Task item
Please give back each line of the listing, unchanged in every word.

Information supplied
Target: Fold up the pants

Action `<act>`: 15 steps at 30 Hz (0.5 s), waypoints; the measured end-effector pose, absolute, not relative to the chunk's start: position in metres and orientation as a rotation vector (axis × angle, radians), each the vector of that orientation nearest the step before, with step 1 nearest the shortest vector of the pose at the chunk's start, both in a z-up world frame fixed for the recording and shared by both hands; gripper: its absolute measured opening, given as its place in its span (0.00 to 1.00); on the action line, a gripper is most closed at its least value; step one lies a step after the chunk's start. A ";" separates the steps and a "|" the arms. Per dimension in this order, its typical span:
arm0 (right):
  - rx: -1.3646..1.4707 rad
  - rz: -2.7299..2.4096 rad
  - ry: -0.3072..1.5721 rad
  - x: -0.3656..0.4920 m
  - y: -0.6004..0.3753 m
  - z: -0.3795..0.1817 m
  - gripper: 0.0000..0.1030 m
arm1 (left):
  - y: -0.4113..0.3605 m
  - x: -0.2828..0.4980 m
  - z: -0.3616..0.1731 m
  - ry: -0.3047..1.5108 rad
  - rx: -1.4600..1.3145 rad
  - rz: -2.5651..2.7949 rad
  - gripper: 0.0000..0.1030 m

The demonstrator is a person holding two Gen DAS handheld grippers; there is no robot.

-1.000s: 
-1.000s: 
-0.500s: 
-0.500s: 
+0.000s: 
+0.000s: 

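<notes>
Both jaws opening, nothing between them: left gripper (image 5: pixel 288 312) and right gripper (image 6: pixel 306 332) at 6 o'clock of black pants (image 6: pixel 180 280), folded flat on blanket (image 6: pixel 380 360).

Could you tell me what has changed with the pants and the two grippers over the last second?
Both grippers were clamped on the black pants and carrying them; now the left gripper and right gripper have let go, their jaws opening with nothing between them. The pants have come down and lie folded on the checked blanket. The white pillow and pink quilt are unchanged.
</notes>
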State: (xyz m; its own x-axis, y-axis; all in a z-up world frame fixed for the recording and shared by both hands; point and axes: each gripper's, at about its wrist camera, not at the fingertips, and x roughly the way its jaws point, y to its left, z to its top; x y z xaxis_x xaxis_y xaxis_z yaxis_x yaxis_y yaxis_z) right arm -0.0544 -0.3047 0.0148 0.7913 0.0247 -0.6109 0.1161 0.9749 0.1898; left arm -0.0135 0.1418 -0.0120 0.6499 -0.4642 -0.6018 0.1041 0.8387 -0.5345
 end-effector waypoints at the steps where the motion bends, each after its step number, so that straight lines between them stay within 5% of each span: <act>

Response for this exercise
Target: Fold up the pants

Action `<act>`: 15 steps at 30 Hz (0.5 s), waypoints; the measured end-effector pose, absolute, not relative to the chunk's start: position in metres and orientation as a rotation vector (axis × angle, radians), each the vector of that orientation nearest the step before, with step 1 nearest the shortest vector of the pose at the chunk's start, both in a z-up world frame fixed for the recording and shared by both hands; gripper: its absolute measured opening, given as its place in its span (0.00 to 1.00); on the action line, a gripper is most closed at its least value; step one lies a step after the chunk's start. A ";" separates the steps and a "|" the arms. Per dimension in this order, its typical span:
arm0 (right):
  - rx: -1.3646..1.4707 rad
  - rz: -2.7299..2.4096 rad
  - ry: -0.3072..1.5721 rad
  - x: -0.3656..0.4920 m
  - y: -0.6004..0.3753 m
  - z: -0.3795..0.1817 m
  - gripper: 0.0000..0.1030 m
arm1 (left):
  - y: -0.4113..0.3605 m
  - x: -0.2828..0.4980 m
  - z: -0.3616..0.1731 m
  - ry: -0.3047..1.5108 rad
  - rx: -1.4600..1.3145 rad
  - rz: -2.5651..2.7949 rad
  - gripper: 0.0000..0.1030 m

The demonstrator is a person holding two Gen DAS handheld grippers; there is no robot.

-1.000s: 
-1.000s: 
-0.500s: 
-0.500s: 
+0.000s: 
+0.000s: 

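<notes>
Both jaws opening, nothing between them: left gripper (image 5: pixel 288 312) and right gripper (image 6: pixel 306 332) at 6 o'clock of black pants (image 6: pixel 180 280), folded flat on blanket (image 6: pixel 380 360).

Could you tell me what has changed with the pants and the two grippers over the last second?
Both grippers were clamped on the black pants and carrying them; now the left gripper and right gripper have let go, their jaws opening with nothing between them. The pants have come down and lie folded on the checked blanket. The white pillow and pink quilt are unchanged.
</notes>
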State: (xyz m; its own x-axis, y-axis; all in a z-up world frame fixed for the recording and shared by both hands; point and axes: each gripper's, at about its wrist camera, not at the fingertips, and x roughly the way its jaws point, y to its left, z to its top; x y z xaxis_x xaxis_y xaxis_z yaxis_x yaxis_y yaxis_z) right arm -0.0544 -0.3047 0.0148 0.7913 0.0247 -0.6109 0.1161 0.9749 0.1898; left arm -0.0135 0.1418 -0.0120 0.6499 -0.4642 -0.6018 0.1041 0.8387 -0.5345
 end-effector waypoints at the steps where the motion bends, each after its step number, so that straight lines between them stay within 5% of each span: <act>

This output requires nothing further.